Agile is still news!

In the corporate real estate world, agile working is coming in hot off the presses. Together with CoreNet Global’s Central Europe Chapter, SAP hosted a two-day workshop at the Innovation Center Potsdam with the goal of exploring if and how agile working can be introduced into corporate real estate management. Eckhard von Münchow, who prepared this CoreNet Central Europe Chapter event, shared his thoughts about the format:
“We offered the workshop to demystify the notion of agile working. The term has been used as a buzzword in all sorts of contexts. We wanted to experience agile working so that participants can apply agility in their everyday work and create workspaces that are suitable for many working styles."
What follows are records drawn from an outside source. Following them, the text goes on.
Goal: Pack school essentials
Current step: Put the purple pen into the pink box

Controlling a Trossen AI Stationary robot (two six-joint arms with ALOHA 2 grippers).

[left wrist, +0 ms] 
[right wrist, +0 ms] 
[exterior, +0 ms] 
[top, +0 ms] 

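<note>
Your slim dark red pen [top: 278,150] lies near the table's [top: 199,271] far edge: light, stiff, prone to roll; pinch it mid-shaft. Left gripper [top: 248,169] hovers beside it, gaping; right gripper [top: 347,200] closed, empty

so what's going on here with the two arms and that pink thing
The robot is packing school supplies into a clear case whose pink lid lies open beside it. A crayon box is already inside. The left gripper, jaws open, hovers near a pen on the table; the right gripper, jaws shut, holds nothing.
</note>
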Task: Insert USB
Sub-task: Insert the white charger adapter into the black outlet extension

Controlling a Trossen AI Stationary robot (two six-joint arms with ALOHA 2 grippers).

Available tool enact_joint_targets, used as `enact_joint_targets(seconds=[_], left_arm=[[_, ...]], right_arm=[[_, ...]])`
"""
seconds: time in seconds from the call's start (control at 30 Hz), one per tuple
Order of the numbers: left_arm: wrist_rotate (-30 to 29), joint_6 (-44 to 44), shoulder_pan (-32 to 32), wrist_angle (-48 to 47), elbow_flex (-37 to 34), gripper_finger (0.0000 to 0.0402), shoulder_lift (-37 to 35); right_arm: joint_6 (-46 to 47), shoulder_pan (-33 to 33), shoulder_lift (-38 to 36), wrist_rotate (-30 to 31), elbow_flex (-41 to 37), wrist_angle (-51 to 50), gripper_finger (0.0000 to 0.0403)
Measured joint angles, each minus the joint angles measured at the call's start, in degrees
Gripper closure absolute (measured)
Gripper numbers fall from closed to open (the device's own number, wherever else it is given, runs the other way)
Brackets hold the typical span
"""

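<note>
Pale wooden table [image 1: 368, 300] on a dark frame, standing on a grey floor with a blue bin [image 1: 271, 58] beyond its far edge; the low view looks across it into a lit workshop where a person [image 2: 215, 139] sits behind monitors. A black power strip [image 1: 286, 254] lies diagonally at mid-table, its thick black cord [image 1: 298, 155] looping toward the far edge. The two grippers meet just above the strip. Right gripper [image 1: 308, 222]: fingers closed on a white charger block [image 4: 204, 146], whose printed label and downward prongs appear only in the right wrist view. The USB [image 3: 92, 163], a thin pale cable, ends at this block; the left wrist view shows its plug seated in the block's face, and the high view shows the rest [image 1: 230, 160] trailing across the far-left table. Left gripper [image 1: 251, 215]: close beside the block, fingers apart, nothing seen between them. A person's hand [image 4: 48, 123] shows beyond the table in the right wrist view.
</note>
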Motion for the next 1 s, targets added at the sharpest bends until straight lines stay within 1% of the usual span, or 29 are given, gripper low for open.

This learning purpose was facilitated by four coaches from the agile space, who helped us reach the following takeaways in the realm of corporate real estate:

  • Agility requires new ways of thinking, new (soft) skill sets and leadership changes.

  • These changes affect the culture, mindset and planning behavior of the organization.

  • Start your innovation process with an open mind, rather than the idea of a manifested solution.

  • The solution will develop dynamically throughout the process.

  • Agility is not a synonym for flexibility. Agile teams follow a set agenda and don’t let external events interfere with their sprint periods.

It’s an experience economy, after all.

While these findings are not new to the software world, they are novel to the real estate industry. Marco Hofmann, Head of the Line of Business Real Estate at SAP, had this to say about his own experiences with agile working methods in corporate real estate:
“One of the advantages of implementing agile-working methods in corporate real estate is definitely the speed with which we can deliver products to our customers. In our case, the product team behind SAP Cloud for Real Estate delivers new features or product improvements monthly, in smaller, but more frequent increments. We can, therefore, react to customer needs faster, evaluate results continuously and consequently, respond to their requirements much faster.”

Agile working can, therefore, have a positive effect on our customers and product users. In real estate, we must constantly be listening to the opinions, intuition and the intentions of our customers and users to create the best products and experiences. And agile working methods are great for making sure we do just that.